URI encodings performed by the browser
Those are made prior to sending the request. For example: Something Notable to Something%20Notable, or "Awesome" to %22Awesome%22. They have no effect in the pageview computation, because both representations are supported in PageviewDefinition UDFs, and are ultimately normalized by it.
Capitalization of the first letter
Whenever a request is sent with a lower-case first letter, the response is a 301, where the target is the article with a capitalized first letter. The browser will send another request to the new target this time, which should return a 200. The PageviewDefinition does not identify 301 requests as pageviews, so it will only count the second request to the correct page as a pageview.
Conversion of spaces
Conversion of spaces (%20) to underscore is the same case as first letter capitalization.
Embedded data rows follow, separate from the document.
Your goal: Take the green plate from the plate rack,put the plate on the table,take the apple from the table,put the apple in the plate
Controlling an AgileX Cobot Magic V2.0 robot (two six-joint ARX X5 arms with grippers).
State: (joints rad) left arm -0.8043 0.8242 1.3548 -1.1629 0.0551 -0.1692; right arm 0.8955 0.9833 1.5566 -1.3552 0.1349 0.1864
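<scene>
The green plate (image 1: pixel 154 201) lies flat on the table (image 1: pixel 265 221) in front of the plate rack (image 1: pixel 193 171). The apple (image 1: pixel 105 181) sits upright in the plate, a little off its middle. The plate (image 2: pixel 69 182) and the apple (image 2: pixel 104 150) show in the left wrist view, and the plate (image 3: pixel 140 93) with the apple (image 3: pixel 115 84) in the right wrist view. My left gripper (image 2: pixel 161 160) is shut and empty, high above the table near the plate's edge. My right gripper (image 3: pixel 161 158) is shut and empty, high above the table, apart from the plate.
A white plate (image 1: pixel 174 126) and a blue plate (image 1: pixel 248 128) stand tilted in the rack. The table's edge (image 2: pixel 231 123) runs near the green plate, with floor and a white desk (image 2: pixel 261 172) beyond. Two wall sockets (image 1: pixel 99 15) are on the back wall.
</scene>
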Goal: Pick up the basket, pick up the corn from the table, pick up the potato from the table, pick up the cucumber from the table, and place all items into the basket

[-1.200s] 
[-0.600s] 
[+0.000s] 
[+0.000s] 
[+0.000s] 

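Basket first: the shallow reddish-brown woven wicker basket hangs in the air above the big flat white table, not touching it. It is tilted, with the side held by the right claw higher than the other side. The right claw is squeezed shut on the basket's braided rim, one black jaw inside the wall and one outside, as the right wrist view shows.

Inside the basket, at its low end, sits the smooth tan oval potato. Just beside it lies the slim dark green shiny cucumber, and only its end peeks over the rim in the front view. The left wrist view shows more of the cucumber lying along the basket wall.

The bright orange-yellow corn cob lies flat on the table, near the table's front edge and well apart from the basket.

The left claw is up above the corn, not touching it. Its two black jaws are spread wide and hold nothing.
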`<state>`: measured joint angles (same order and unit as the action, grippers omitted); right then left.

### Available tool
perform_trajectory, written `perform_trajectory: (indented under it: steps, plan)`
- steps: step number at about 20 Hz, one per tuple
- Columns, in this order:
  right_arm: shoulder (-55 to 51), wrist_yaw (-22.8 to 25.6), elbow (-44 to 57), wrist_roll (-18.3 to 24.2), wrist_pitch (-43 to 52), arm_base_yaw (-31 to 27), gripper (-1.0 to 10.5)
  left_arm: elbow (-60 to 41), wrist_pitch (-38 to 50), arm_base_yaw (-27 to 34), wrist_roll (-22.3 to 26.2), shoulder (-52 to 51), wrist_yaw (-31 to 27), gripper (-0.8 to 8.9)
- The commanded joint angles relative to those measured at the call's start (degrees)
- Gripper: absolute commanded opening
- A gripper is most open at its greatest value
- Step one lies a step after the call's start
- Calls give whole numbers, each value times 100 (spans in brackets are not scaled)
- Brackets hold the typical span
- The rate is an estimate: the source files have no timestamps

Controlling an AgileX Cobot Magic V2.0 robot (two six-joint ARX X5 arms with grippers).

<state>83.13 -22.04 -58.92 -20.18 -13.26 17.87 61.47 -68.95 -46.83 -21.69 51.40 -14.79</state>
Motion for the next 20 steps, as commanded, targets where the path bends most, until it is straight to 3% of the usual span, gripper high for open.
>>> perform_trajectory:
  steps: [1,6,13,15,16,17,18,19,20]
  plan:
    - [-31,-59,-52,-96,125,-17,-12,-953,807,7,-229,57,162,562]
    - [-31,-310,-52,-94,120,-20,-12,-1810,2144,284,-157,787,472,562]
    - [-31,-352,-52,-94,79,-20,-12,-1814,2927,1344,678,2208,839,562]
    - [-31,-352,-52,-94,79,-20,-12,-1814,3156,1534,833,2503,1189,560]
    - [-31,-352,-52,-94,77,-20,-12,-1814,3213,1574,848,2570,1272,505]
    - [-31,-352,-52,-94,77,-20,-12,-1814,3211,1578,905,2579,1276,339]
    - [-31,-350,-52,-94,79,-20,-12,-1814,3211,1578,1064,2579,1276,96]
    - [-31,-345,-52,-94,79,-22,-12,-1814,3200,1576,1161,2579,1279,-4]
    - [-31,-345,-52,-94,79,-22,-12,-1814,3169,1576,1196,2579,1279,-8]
Whenever a request is sent with spaces (%20) in between words, the response is a 301, where the target is the article with underscores instead of spaces (%20). The browser will send another request to the new target, which should return a 200. The PageviewDefinition does not identify 301 requests as pageviews, so it will only count the second request to the correct page as a pageview.
Other spellings covered by a redirect page
Any other spellings like: alternate spellings, misspellings, abbreviations, translations, capitalizations, plural-vs-singular, etc. for which there is a page in the corresponding project that acts as a hard redirect (its contents start with #REDIRECT[<target>]) will be handled by Varnish or the server-side and will return a 200 response with the contents of the target page, with a small redirect note like "(Redirected from ...)". However, Varnish will generate a log with the redirect URL (before conversion). This is the only potentially problematic scenario, because the cluster will compute a pageview for the redirect page, even the contents shown to the user are those of the target page. But nevertheless, it will only compute 1 pageview, there will be no duplicates.
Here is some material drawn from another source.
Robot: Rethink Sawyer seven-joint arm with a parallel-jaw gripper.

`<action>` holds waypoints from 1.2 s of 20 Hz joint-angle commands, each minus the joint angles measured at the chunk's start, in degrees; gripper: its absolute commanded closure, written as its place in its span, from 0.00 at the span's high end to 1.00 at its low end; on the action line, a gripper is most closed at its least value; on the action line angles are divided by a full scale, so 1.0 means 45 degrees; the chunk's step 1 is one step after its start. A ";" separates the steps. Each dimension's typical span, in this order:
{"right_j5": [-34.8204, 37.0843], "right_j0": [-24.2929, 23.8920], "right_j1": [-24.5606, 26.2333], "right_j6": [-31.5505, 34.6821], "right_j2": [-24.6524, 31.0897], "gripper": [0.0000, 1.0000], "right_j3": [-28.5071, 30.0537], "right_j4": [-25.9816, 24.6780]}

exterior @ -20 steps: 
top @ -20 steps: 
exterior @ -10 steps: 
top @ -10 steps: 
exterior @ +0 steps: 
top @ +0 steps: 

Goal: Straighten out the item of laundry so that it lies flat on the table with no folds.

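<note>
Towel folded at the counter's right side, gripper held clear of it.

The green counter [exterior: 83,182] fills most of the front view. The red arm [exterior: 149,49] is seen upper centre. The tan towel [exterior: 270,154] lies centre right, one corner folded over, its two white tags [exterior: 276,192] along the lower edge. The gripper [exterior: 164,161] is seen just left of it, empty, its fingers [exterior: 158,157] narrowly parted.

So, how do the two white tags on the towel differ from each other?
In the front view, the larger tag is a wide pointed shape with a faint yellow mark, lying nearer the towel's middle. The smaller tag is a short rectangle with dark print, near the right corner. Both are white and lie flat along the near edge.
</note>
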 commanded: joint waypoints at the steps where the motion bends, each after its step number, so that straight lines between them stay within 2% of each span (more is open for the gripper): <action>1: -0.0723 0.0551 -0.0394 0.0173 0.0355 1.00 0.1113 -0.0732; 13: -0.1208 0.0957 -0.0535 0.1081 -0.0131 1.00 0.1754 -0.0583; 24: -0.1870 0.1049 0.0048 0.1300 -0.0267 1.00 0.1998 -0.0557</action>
Alternate spellings NOT covered by a redirect page
If no page exists that covers the spelling requested, Varnish or the server return a 404, so no pageview will be computed for that.
Per article analyses
The only redirect scenarios that can be confusing (or may be wrong) are the alternate spellings covered by a redirect page. They do not alter global counts, or counts per project, but they alter per article analyses. For example, in the per-article endpoint of the Pageview API, the page "Barack_Obama":
returns 26166 pageviews, whereas its redirect page "Barack_obama" (note the lower-case 'o'):
returns 30415 pageviews for the same period. Actually all the users that generated these 30415 pageviews actually read the contents of Barack_Obama with capital 'O', but we're counting them as Barack_obama (lower-case 'o'). The research paper mentioned by Aaron:
suggests that 55% of the articles in the main namespace are redirects to other pages, so this is surely not a small proportion of pageviews or articles.
Add a redirectedTo field to the x-analytics header that holds the target url of the redirect. Note: if the request to the redirect page has ?redirect=no, it should leave the redirectedTo field blank. And let the PageviewDefinition get the page title from the redirectedTo field when not empty.